## ACTIVITY
Among the entries below, one stretch runs from the line that contains "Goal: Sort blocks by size" through the line that contains "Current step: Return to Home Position". Repeat that stretch exactly, ends included, and only that.
* * *
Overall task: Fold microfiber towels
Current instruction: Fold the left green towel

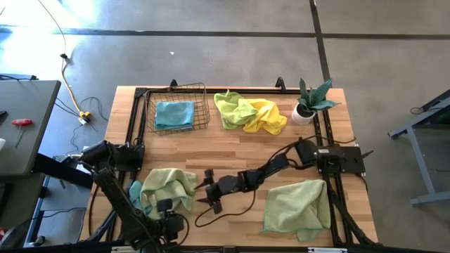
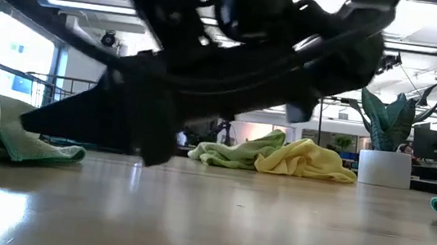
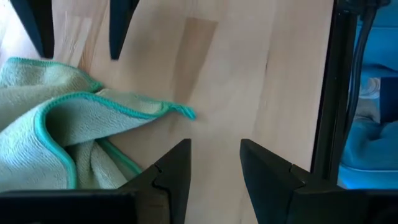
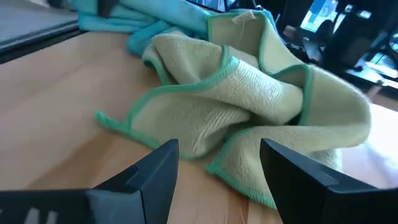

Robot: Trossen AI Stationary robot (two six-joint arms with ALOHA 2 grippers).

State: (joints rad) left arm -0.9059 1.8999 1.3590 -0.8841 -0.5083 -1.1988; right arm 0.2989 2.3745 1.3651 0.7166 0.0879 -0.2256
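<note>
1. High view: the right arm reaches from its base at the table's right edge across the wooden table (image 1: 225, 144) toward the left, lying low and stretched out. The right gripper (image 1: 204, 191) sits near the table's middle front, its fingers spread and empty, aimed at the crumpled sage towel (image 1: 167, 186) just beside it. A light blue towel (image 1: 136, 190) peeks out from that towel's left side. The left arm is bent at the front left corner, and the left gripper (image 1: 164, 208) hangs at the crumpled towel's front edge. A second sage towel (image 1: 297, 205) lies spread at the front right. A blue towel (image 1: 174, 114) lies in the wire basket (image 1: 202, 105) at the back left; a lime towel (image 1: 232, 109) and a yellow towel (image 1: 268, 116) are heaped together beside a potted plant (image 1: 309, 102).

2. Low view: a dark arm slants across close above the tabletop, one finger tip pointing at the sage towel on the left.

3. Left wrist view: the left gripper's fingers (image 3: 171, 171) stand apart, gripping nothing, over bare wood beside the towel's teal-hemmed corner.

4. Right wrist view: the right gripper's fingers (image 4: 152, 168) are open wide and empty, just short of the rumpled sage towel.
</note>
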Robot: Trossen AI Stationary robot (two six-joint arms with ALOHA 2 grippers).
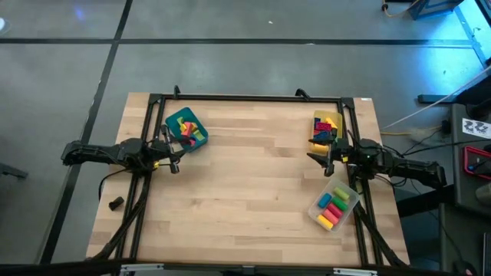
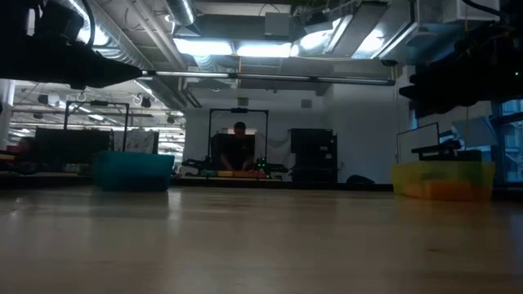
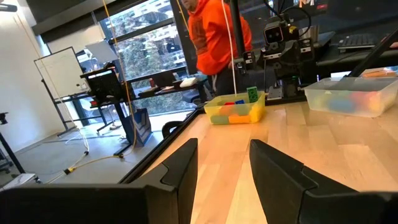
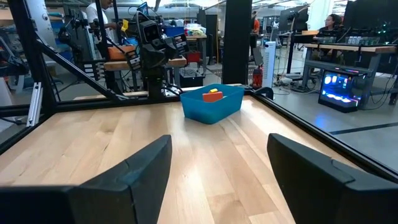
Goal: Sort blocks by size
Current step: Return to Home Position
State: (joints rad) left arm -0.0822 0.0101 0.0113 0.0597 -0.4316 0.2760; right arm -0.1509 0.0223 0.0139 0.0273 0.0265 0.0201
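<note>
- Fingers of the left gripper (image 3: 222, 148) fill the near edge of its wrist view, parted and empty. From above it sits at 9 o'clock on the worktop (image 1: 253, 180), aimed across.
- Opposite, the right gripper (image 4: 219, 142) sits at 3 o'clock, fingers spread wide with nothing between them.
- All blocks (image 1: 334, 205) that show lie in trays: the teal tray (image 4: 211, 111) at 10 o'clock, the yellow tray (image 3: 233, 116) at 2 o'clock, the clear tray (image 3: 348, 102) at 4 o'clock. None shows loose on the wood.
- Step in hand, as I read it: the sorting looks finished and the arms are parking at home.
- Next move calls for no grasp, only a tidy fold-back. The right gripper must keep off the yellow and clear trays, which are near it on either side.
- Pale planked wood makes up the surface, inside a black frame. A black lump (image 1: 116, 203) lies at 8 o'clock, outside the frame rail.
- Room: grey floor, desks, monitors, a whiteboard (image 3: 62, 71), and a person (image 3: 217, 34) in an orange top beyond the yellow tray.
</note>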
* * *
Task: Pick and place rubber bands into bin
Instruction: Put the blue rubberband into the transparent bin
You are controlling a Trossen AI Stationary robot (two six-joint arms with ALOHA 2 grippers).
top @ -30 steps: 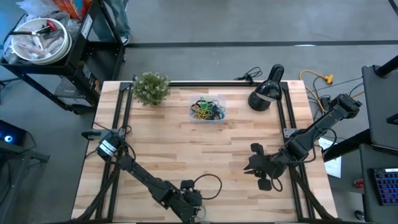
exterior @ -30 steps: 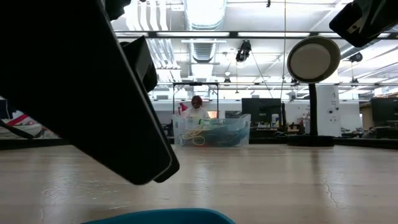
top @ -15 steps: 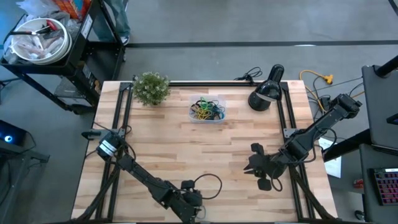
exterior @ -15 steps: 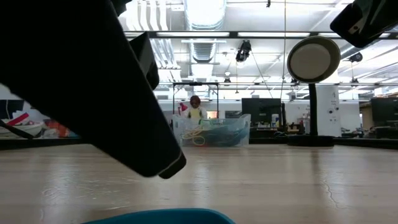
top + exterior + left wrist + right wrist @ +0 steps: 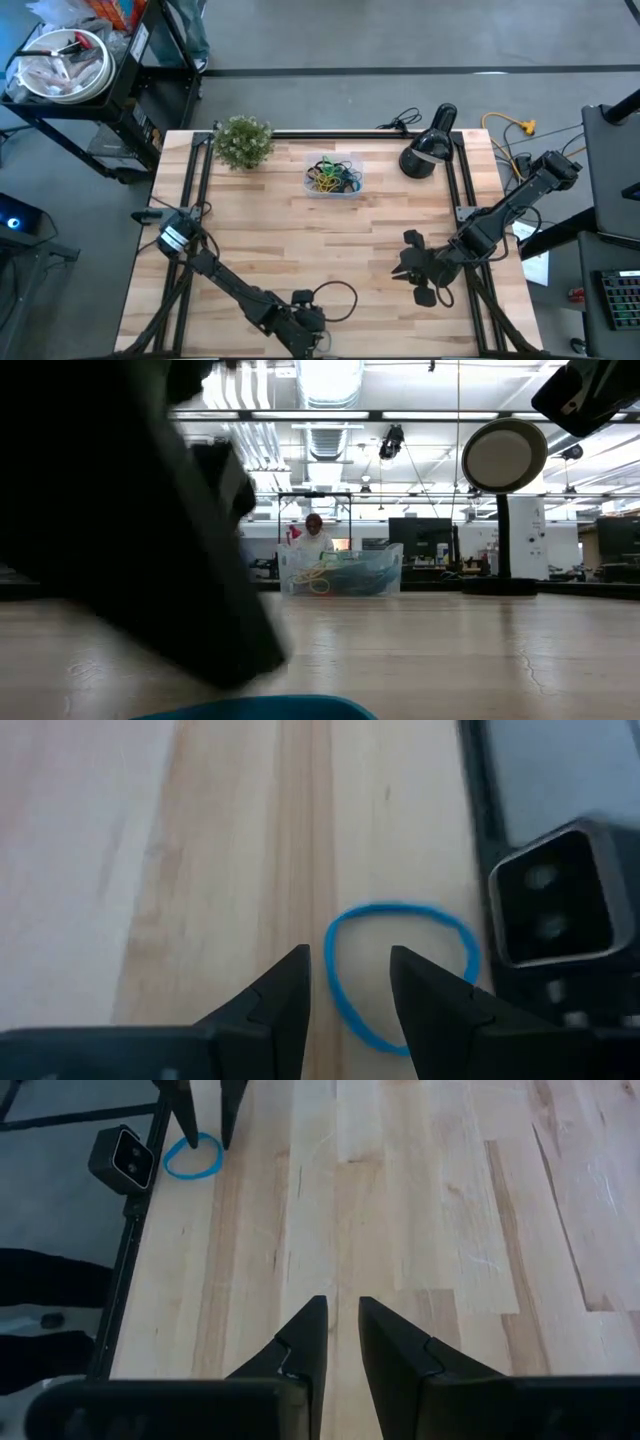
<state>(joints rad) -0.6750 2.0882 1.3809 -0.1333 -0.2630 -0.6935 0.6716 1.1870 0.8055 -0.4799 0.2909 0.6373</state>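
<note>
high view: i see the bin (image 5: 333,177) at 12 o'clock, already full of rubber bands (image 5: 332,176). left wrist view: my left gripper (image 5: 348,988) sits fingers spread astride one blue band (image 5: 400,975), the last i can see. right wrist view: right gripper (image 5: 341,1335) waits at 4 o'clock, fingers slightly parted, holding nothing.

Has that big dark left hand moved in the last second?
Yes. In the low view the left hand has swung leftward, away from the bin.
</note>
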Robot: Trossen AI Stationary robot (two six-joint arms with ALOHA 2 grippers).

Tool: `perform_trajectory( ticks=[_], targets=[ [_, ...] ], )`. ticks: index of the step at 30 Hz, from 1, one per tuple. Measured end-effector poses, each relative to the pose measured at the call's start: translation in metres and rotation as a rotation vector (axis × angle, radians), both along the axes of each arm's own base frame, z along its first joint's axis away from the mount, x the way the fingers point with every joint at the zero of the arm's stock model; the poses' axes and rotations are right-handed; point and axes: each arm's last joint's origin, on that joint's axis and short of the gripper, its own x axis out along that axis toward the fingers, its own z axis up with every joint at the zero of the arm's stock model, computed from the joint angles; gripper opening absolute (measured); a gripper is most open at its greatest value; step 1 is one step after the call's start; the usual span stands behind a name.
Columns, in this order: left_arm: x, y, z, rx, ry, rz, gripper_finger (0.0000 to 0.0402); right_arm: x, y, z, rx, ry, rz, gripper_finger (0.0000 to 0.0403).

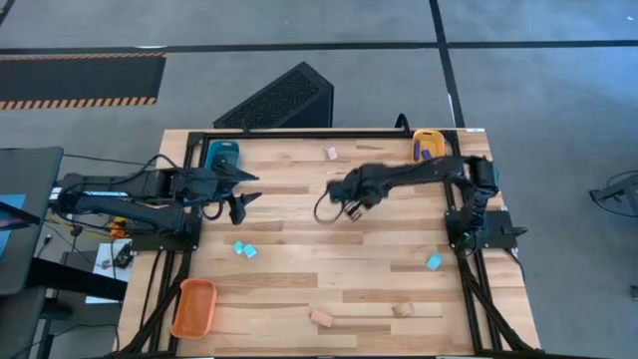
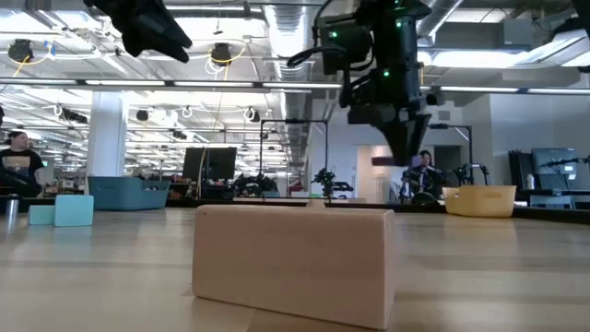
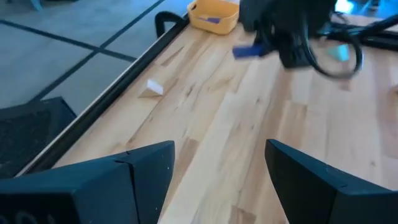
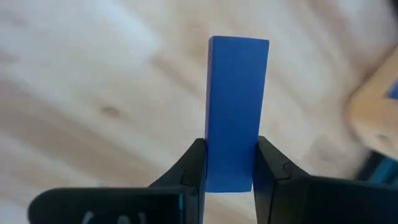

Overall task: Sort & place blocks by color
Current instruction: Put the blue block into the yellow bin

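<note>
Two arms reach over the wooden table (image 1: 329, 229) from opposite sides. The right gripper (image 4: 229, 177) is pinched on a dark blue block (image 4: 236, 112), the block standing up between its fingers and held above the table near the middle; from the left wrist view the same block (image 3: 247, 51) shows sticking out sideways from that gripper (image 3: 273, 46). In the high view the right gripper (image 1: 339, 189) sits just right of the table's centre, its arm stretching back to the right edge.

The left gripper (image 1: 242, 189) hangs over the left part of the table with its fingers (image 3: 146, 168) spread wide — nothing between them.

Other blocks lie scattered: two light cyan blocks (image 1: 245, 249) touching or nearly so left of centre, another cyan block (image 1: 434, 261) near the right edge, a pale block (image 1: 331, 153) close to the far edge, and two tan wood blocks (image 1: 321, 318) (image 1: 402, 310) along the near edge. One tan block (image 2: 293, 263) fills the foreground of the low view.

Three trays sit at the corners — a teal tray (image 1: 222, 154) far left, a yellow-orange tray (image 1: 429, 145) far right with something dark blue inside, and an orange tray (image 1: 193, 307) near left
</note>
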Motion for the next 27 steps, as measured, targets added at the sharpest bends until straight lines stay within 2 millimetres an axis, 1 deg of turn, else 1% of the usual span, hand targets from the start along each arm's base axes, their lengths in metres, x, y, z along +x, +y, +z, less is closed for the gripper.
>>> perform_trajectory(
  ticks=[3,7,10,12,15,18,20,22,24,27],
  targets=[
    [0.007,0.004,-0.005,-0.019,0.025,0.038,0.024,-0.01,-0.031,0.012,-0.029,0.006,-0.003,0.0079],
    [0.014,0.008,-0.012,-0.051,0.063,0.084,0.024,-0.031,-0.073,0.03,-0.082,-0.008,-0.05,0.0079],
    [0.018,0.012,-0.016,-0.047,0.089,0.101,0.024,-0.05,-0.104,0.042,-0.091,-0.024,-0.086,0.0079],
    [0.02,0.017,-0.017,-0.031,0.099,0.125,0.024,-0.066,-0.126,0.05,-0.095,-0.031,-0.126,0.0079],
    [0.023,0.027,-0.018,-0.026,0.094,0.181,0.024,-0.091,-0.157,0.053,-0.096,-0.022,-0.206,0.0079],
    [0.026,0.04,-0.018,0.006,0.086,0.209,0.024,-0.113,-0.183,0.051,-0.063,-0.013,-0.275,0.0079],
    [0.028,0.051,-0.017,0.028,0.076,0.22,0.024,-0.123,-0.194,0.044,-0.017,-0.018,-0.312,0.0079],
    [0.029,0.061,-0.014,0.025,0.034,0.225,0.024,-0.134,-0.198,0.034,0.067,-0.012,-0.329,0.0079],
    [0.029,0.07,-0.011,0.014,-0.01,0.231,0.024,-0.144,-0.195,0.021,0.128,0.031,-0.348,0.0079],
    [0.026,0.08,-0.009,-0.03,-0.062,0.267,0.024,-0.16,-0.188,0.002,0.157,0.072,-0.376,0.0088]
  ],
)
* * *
## SOLUTION
Goal: Sort blocks by size
Current step: Return to Home Position

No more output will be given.